- [Task objective]:
Without the pictures, repeat the listing character for character.
** Opening Given information block **
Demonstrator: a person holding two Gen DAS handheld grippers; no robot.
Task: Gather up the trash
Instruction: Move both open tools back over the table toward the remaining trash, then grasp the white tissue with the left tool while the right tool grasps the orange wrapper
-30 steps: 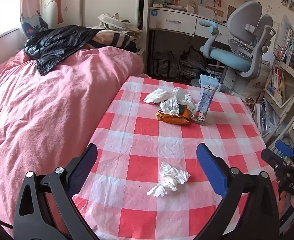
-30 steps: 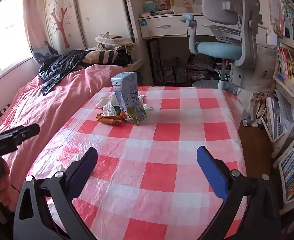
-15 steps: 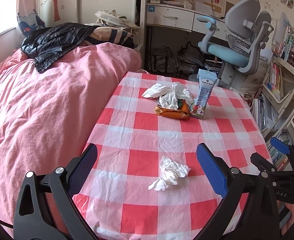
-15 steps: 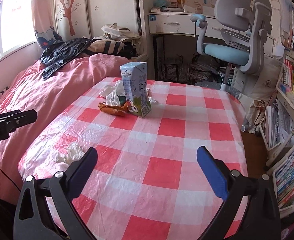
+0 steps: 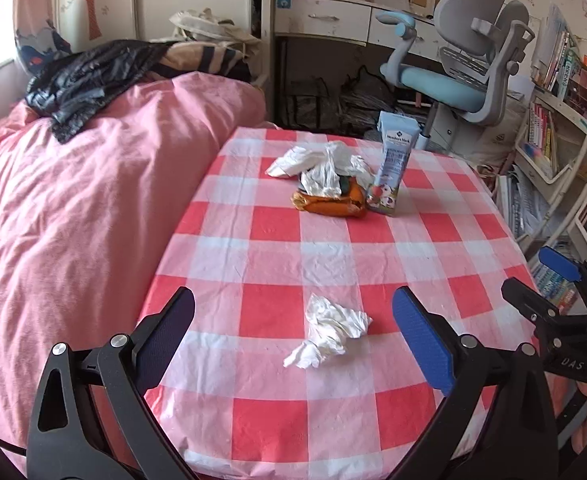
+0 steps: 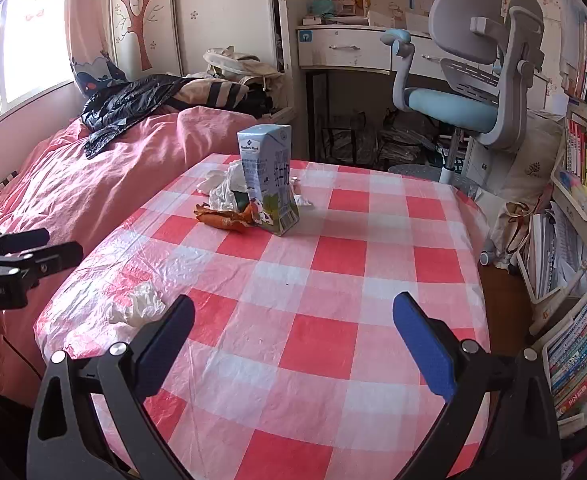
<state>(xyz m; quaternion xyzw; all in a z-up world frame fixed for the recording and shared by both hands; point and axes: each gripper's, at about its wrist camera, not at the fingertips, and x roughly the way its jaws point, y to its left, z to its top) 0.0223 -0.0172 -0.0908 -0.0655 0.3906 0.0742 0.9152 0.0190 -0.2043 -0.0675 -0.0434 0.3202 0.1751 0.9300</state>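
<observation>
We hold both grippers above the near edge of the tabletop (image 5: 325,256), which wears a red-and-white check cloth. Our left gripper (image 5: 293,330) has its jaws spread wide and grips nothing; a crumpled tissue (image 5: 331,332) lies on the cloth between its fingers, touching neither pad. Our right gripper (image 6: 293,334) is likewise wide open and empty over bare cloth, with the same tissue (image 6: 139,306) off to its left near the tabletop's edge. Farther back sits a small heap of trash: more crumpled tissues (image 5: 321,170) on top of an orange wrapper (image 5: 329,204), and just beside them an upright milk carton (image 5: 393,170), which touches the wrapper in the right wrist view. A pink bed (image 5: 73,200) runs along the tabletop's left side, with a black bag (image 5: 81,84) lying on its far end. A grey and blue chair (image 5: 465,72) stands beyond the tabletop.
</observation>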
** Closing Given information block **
- [Your solution]:
Demonstrator: a person holding two Gen DAS handheld grippers; no robot.
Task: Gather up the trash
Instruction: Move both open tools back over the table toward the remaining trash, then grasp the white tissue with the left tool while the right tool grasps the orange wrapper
-30 steps: 
-30 steps: 
-15 steps: 
-15 steps: 
+0 steps: 
+0 steps: 
<state>(xyz m; quaternion xyzw; all in a z-up world frame fixed for the recording and shared by both hands; point and axes: each gripper's, at about its wrist camera, not at the fingertips, and x roughly the way its jaws point, y to its left, z to its top) 0.0223 -0.0172 -0.0908 -0.0655 0.3906 0.0742 0.9152 0.0190 -0.2043 -0.0675 -0.0434 0.3202 0.1751 0.9300</state>
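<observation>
We hold both grippers above the near edge of the tabletop (image 5: 325,256), which wears a red-and-white check cloth. Our left gripper (image 5: 293,330) has its jaws spread wide and grips nothing; a crumpled tissue (image 5: 331,332) lies on the cloth between its fingers, touching neither pad. Our right gripper (image 6: 293,334) is likewise wide open and empty over bare cloth, with the same tissue (image 6: 139,306) off to its left near the tabletop's edge. Farther back sits a small heap of trash: more crumpled tissues (image 5: 321,170) on top of an orange wrapper (image 5: 329,204), and just beside them an upright milk carton (image 5: 393,170), which touches the wrapper in the right wrist view. A pink bed (image 5: 73,200) runs along the tabletop's left side, with a black bag (image 5: 81,84) lying on its far end. A grey and blue chair (image 5: 465,72) stands beyond the tabletop.
</observation>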

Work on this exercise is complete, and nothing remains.